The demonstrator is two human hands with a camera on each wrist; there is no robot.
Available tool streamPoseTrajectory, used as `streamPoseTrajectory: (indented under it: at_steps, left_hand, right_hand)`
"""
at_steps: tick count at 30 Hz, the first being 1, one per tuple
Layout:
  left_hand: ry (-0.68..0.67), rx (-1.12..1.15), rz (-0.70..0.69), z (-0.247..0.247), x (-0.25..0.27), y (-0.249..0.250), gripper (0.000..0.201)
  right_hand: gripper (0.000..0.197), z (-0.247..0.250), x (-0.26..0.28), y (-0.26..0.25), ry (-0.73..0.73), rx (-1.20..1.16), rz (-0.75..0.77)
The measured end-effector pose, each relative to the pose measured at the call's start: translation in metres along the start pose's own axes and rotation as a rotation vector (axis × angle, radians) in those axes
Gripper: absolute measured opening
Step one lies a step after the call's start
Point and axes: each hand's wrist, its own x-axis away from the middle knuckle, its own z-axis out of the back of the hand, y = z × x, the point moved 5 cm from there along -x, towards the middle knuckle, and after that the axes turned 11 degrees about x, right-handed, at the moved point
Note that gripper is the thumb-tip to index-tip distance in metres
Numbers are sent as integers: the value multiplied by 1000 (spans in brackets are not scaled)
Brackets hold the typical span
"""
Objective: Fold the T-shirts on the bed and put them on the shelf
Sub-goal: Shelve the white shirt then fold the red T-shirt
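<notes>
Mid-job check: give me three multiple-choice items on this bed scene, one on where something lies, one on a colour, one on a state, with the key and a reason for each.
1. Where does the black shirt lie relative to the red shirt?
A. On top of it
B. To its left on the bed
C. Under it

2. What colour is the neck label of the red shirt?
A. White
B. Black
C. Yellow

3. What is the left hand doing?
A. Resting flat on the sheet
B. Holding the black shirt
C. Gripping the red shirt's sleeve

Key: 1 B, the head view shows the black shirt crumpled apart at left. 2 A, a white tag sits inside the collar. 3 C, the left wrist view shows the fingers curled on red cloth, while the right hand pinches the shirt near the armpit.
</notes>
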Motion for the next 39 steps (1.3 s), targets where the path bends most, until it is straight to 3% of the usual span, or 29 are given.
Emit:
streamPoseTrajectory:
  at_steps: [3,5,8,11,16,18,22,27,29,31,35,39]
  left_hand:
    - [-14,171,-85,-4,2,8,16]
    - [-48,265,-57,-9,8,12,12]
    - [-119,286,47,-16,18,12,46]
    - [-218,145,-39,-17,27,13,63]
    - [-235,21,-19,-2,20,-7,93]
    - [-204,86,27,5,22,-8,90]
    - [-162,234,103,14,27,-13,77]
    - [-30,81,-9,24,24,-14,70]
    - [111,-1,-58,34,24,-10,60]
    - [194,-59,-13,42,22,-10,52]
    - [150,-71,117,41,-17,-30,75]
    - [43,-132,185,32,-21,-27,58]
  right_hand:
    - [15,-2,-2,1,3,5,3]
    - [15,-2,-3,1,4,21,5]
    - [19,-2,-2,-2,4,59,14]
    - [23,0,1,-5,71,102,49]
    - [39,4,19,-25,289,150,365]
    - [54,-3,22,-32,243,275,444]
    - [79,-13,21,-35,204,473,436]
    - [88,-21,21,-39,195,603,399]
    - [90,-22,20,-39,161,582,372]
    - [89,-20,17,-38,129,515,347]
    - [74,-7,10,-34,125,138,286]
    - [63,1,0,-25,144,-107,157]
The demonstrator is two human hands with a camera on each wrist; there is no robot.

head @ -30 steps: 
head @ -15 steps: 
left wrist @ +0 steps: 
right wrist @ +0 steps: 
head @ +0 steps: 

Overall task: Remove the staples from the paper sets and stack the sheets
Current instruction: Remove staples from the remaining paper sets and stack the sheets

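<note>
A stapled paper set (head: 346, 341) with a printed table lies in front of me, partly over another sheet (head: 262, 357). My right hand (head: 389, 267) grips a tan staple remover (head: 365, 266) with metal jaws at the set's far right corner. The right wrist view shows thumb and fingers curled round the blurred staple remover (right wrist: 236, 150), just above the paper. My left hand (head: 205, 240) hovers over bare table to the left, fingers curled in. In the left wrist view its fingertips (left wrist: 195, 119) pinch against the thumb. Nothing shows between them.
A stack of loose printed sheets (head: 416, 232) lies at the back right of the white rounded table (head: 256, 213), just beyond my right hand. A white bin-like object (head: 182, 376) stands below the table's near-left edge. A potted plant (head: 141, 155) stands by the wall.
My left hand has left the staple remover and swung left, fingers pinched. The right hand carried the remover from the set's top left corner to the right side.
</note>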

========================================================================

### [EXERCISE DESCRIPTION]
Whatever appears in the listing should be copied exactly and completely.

### [RESULT OF THE TASK]
The demonstrator is two human hands with a camera on each wrist; there is no robot.
Available tool streamPoseTrajectory, used as `streamPoseTrajectory: (indented under it: at_steps, left_hand, right_hand)`
"""
at_steps: tick count at 30 Hz, the first being 1, one per tuple
Layout:
  left_hand: ry (-0.68..0.67), rx (-1.12..1.15), rz (-0.70..0.69), z (-0.247..0.247), x (-0.25..0.27), y (-0.249..0.250), gripper (0.000..0.201)
  right_hand: gripper (0.000..0.197), z (-0.247..0.250), x (-0.26..0.28), y (-0.26..0.25), ry (-0.73..0.73), rx (-1.20..1.16), rz (-0.75..0.77)
The measured end-effector pose, each relative to the pose measured at the call's start: translation in metres along the start pose's own axes and rotation as a rotation vector (axis × angle, radians) in those axes
Gripper: absolute measured opening
Step one lies a step after the call's start
Point and axes: each hand's wrist, its own x-axis away from the middle knuckle, its own z-axis out of the back of the hand, y = z × x, the point moved 5 cm from there along -x, towards the middle knuckle, and after that the axes turned 11 degrees about x, right-handed, at the moved point
Note that gripper is the thumb-tip to index-tip distance in metres
Numbers are sent as integers: the value multiplied by 1000 (spans in brackets are not scaled)
Brackets hold the typical span
"""
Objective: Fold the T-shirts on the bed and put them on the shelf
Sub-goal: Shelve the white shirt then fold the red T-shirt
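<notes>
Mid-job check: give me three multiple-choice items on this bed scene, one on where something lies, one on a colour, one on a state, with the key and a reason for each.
1. Where does the black shirt lie relative to the red shirt?
A. On top of it
B. To its left on the bed
C. Under it

2. What colour is the neck label of the red shirt?
A. White
B. Black
C. Yellow

3. What is the left hand doing?
A. Resting flat on the sheet
B. Holding the black shirt
C. Gripping the red shirt's sleeve

Key: 1 B, the head view shows the black shirt crumpled apart at left. 2 A, a white tag sits inside the collar. 3 C, the left wrist view shows the fingers curled on red cloth, while the right hand pinches the shirt near the armpit.
</notes>
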Motion for the next 39 steps (1.3 s), targets where the path bends most, until it is straight to 3% of the usual span, or 29 are given.
Emit:
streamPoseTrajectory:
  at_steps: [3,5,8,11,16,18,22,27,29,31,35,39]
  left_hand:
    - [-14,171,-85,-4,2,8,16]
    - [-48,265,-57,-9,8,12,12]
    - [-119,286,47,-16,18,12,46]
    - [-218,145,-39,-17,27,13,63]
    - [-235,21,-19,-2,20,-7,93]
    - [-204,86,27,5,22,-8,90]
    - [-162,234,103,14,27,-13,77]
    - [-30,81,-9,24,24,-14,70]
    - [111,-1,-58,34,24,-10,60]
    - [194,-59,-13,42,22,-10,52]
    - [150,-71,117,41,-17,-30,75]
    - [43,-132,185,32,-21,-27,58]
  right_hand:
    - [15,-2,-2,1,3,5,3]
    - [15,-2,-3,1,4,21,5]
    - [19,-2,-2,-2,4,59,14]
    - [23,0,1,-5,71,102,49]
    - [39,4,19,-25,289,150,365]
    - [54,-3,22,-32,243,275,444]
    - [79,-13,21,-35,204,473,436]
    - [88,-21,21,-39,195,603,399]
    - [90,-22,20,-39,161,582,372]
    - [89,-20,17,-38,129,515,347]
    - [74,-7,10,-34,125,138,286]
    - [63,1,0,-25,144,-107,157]
The demonstrator is two human hands with a camera on each wrist; there is no robot.

head @ -30 steps: 
head @ -15 steps: 
left wrist @ +0 steps: 
right wrist @ +0 steps: 
head @ +0 steps: 

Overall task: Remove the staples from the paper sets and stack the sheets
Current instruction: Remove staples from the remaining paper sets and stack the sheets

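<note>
A stapled paper set (head: 346, 341) with a printed table lies in front of me, partly over another sheet (head: 262, 357). My right hand (head: 389, 267) grips a tan staple remover (head: 365, 266) with metal jaws at the set's far right corner. The right wrist view shows thumb and fingers curled round the blurred staple remover (right wrist: 236, 150), just above the paper. My left hand (head: 205, 240) hovers over bare table to the left, fingers curled in. In the left wrist view its fingertips (left wrist: 195, 119) pinch against the thumb. Nothing shows between them.
A stack of loose printed sheets (head: 416, 232) lies at the back right of the white rounded table (head: 256, 213), just beyond my right hand. A white bin-like object (head: 182, 376) stands below the table's near-left edge. A potted plant (head: 141, 155) stands by the wall.
My left hand has left the staple remover and swung left, fingers pinched. The right hand carried the remover from the set's top left corner to the right side.
</note>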

With this, the answer is complete.